__TASK PROMPT__
Isolate every line in the data with the string "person" and copy it.

__DATA TO PROCESS__
Start of Block

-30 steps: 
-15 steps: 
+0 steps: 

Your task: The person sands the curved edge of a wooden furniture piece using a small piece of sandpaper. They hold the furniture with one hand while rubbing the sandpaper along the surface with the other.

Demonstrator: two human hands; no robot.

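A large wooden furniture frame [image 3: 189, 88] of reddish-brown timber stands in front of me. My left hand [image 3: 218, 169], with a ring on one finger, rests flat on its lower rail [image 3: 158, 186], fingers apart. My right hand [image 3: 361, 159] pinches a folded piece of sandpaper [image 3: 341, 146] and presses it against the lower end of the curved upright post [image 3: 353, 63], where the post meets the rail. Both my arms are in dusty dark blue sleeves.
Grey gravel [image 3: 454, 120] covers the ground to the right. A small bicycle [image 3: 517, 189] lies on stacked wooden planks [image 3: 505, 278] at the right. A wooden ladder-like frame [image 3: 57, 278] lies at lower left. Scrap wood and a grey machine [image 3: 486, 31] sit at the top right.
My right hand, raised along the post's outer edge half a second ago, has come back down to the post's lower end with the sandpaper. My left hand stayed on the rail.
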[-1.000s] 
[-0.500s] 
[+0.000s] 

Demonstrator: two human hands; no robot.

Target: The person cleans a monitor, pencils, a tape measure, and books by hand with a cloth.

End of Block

__COMPLETED TASK__
Your task: The person sands the curved edge of a wooden furniture piece using a small piece of sandpaper. They hold the furniture with one hand while rubbing the sandpaper along the surface with the other.
Target: The person cleans a monitor, pencils, a tape measure, and books by hand with a cloth.

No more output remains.